Größere Kartenansicht (Streetview für 3 Austellungsflächen )


Was mir nicht gefallen hat, waren die 3 Schulklassen, die mir hier den letzten Nerv raubten und die stolzen Preise, die für die Fotos verlangt werden. Die Preise gehen von 13 bis 26$. Für ein Foto von 20x25cm hab ich stolze 19$ bezahlt und dabei war die Qualität mal so was von mies. Jeder Knipsneuling mit einem 20€-Handy bekommt die Bilder schärfer hin. Aber was soll‘s. Das Geld hole ich mir von Dörte wieder, indem ich den Preis für ihre angeforderten Mitbringsel in die Höhe treibe. 

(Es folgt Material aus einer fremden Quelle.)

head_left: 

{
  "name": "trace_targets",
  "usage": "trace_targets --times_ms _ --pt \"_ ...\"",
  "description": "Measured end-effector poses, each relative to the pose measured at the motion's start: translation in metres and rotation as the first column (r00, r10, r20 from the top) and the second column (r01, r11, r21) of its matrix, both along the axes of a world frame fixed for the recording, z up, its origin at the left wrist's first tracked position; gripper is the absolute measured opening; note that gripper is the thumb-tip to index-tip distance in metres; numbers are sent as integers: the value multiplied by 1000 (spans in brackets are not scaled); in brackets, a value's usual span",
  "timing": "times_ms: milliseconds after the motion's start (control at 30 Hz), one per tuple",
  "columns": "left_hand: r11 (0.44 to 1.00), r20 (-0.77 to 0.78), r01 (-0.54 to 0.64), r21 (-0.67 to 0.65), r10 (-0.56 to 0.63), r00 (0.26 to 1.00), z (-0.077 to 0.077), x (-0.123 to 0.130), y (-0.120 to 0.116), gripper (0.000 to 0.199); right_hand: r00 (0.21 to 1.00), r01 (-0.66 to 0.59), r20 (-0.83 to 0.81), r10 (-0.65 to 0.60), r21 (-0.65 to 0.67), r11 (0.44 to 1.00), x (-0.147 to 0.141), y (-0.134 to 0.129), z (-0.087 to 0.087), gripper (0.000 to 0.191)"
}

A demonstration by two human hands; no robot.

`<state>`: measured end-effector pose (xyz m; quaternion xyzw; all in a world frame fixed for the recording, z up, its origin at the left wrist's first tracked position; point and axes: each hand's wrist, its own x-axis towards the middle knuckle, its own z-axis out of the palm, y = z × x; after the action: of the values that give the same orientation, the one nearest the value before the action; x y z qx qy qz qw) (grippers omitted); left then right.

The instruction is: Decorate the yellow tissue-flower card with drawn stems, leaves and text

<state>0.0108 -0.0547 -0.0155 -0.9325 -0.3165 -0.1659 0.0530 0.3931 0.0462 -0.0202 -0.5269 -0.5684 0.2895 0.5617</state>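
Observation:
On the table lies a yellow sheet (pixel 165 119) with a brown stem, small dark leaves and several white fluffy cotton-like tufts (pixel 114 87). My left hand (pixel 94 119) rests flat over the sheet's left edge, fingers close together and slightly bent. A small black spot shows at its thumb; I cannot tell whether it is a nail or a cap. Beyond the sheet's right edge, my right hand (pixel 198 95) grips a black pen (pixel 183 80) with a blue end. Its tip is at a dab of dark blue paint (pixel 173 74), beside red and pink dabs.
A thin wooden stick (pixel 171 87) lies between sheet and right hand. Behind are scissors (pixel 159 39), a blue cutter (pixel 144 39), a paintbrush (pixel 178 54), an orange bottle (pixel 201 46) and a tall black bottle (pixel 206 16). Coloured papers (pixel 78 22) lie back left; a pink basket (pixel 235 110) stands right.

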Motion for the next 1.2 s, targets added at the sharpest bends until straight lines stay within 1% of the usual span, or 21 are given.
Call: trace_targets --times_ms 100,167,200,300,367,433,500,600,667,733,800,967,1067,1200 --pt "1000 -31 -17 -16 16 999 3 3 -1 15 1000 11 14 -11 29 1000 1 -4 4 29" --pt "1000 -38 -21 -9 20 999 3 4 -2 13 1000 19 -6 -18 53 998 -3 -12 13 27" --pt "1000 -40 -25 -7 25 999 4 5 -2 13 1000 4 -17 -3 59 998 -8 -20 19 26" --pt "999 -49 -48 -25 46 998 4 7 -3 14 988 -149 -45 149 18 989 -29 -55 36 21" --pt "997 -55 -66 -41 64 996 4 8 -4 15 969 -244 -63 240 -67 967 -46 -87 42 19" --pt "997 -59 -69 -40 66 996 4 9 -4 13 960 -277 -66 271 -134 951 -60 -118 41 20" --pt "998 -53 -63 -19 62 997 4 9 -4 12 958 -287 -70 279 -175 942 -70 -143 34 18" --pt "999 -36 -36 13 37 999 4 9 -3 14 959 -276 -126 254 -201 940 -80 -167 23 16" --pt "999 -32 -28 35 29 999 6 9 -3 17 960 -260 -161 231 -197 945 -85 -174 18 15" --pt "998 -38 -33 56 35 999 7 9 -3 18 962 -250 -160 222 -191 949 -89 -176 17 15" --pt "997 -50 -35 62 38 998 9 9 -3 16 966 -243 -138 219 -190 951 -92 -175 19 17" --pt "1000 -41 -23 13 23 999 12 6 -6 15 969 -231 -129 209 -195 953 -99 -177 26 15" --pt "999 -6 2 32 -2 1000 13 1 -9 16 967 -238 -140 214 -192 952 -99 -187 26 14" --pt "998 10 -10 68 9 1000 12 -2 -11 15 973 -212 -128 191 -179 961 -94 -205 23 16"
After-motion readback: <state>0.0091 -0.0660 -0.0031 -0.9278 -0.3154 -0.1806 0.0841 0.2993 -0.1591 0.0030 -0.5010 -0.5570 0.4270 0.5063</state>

Alles in allem würde ich dem Laden hier eine 2- geben und nicht nur weil vieles geschlossen hat. Es gibt hier 10.000 Türen nach draußen und an jeder steht: Emergency Exit only. Alarm sounded when open. Oder so ähnlich. Wo es nun wirklich nach draußen ging, mußte ich erst erfragen. Es war jedenfalls nicht da, wo ich hinein kam.
Wenigstens hatten sie free Wifi.



Bei der Rückfahrt zur Hauptstraße knipste ich noch schnell Obama und die anderen Symbole, die mit diesem Land verknüpft sind und gab Margret die Anweisung, mich bitte zur San Fernando Mission zu bringen.

 

Keine Ahnung, woran es lag, sicher, weil wir beiden heute noch kein Frühstück hatten, aber sie verstand etwas anderes unter dieser Mission, als ich. In San Fernando sah ich das Schild, daß es zur Mission rechts ab geht, aber Margret meinte, ich hab noch 12 Kilometer. Und wem soll man mehr trauen?